What to produce
Repeat exactly, and only, the lines below starting at the line that contains "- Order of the" and ending at the line that contains "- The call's", inclusive of both.
BEGIN Records provided
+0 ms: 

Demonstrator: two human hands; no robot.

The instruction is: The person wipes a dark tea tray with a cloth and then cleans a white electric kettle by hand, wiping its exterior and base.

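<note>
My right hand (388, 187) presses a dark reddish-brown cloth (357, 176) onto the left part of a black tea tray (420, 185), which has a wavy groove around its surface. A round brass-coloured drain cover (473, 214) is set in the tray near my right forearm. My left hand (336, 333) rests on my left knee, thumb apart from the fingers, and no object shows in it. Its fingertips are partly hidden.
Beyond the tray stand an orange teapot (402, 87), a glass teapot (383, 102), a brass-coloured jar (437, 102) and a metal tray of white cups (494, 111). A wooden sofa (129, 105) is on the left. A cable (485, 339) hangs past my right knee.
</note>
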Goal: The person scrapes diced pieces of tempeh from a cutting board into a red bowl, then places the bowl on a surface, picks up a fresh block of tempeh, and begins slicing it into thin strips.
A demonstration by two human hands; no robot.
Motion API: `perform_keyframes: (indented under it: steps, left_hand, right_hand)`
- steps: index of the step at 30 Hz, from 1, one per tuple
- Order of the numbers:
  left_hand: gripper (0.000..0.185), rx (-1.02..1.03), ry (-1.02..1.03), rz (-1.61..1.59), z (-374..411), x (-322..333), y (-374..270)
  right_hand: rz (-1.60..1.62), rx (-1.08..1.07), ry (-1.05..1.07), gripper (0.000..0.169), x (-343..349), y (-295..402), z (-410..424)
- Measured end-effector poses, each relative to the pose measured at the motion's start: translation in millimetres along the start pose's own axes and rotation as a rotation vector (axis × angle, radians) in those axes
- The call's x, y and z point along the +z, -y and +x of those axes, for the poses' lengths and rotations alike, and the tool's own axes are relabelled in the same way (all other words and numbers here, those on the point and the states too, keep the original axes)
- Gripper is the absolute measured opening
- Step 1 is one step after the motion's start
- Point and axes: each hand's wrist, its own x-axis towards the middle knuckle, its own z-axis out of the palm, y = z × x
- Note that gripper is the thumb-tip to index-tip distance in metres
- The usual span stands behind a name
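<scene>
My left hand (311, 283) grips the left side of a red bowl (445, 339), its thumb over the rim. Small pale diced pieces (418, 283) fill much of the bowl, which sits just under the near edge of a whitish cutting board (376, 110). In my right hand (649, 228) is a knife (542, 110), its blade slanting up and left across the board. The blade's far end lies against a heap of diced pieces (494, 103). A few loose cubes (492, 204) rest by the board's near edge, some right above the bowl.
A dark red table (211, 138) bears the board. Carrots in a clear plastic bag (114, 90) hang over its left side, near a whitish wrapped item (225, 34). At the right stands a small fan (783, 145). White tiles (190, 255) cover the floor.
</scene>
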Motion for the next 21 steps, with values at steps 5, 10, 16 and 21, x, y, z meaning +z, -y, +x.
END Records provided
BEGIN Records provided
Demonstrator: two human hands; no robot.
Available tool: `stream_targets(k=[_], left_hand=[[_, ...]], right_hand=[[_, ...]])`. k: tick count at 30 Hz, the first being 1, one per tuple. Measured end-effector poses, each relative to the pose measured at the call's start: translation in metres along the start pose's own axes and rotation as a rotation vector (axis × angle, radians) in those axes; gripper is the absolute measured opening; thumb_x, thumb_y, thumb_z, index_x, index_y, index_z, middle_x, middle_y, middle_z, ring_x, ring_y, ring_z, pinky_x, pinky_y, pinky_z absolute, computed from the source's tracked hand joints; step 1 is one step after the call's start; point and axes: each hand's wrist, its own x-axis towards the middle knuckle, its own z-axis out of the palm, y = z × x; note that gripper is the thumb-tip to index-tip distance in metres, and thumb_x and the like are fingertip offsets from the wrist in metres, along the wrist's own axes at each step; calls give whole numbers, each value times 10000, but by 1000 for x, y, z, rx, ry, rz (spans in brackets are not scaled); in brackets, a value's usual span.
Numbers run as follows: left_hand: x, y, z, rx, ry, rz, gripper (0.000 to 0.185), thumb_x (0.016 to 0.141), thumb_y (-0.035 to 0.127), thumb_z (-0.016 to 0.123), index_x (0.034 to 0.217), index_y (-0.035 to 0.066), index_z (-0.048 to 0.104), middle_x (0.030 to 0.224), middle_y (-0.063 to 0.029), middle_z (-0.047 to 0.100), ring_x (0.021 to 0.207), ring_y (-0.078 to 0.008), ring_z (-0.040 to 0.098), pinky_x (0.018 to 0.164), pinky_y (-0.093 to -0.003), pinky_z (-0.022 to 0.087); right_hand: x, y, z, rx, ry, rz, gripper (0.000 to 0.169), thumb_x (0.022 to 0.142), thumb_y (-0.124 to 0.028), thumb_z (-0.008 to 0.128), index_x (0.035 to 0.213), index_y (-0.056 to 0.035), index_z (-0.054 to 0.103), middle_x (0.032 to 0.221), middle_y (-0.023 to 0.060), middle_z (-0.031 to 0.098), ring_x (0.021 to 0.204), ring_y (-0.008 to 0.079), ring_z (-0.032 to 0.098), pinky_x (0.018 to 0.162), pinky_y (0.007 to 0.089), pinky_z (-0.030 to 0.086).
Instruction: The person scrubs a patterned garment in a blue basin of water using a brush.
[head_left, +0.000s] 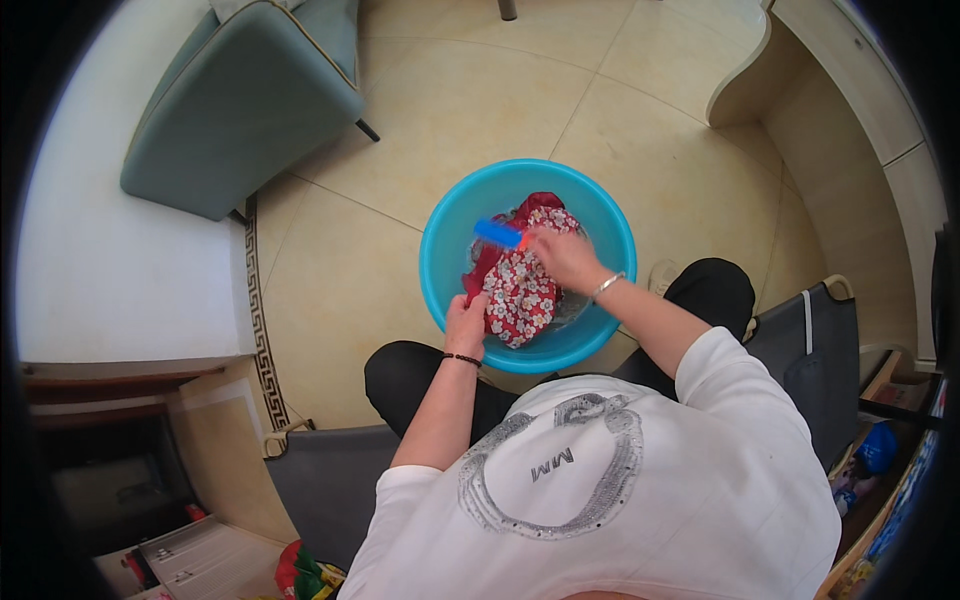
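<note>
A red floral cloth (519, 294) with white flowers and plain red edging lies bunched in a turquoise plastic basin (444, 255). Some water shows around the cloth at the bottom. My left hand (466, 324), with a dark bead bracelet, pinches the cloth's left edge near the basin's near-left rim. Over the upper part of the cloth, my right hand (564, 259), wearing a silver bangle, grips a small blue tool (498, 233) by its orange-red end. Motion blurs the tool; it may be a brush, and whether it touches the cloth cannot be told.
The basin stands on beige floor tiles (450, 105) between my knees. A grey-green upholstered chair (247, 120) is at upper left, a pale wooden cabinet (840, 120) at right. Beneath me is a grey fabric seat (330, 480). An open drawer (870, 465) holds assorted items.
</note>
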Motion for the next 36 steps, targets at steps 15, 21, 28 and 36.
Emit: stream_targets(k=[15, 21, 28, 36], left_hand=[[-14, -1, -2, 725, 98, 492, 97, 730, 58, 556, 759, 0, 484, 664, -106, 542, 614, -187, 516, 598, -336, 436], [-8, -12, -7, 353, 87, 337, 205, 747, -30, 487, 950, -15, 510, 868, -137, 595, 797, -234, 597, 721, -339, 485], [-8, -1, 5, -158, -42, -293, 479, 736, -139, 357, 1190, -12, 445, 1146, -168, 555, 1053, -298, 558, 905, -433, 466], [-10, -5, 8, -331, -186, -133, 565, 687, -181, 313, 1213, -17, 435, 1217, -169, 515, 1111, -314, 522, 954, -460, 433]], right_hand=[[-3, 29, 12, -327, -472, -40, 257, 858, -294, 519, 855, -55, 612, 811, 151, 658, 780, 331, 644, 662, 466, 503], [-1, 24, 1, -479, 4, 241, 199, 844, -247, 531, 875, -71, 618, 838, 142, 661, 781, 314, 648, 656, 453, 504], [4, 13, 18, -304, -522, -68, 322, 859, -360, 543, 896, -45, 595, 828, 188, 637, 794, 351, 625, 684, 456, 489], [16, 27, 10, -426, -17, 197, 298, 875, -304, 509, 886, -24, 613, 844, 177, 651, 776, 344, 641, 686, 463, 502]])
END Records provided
Task result
- Order of the numbers:
  left_hand: gripper (0.000..0.185), rx (-1.02..1.03), ry (-1.02..1.03), rz (-1.61..1.59), z (-374..411), x (-322..333), y (-374..270)
  right_hand: rz (-1.60..1.62), rx (-1.08..1.07), ry (-1.05..1.07), gripper (0.000..0.169), x (-343..349), y (-295..402), z (-410..424)
- Measured end-effector poses, each relative to the pose measured at the motion's start: translation in millimetres along the start pose's own axes and rotation as a rotation vector (axis × angle, radians) in those axes
- The call's x, y and z point along the +z, -y and +x of those axes, for the poses' lengths and rotations alike, and the tool's own axes are relabelled in the same way (all other words and numbers here, those on the point and the states too, keep the original axes)

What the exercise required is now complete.